While I’m looking to ultimately use this on an xTool I’m just using the default GRBL profile in lightburn to try and just get the preview correct with as few unchanged variables for now so that shouldn’t apply here.
XCS doesn’t seem to have a flood fill option and lacks a ton of basic things like arbitrary control of passes / line intervals and is super limiting unfortunately.
This new flood filling may work with the overscanning set to 0 instead of just off but I still need to figure out how to do the angle increment, is there no equivalent setting for GRBL machines? Any ideas on a workaround?
I thought to use sublayers for the angle increment and just have different scan angles but it seems to execute sublayers in sequence so it would just do all of them with the same scan angle back to back before switching to the other scan angle which isn’t super helpful. Is there a way to change the execution order or sublayers to be per pass instead of all passes?
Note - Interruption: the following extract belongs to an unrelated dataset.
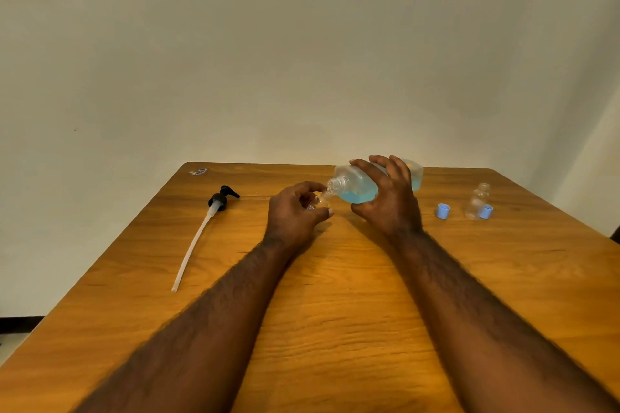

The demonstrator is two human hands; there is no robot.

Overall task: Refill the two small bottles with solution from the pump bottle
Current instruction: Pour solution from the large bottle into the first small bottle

While the machine does operate via GRBL, it is NOT standard GRBL like a gantry machine. I have no idea how xtool implements GRBL on a Galvo style machine. Way above my pay grade.
From the Google: While the F1 connects to LightBurn as a GRBL device, its galvo system and xTool’s software limitations mean that some features and functionalities are not fully supported or optimized, according to a post on the xTool Support Center. For example, features like embossing and certain advanced settings might not be fully available when using the F1 as a GRBL device.
The small size you’re working with makes it even more baffling for me. Sorry, I don’t think I can provide any more help here.
The only thing I can think of is using sub layers and changing the scan angle for each sublayer. I thought you said you tried that though and it didn’t work. Not sure why.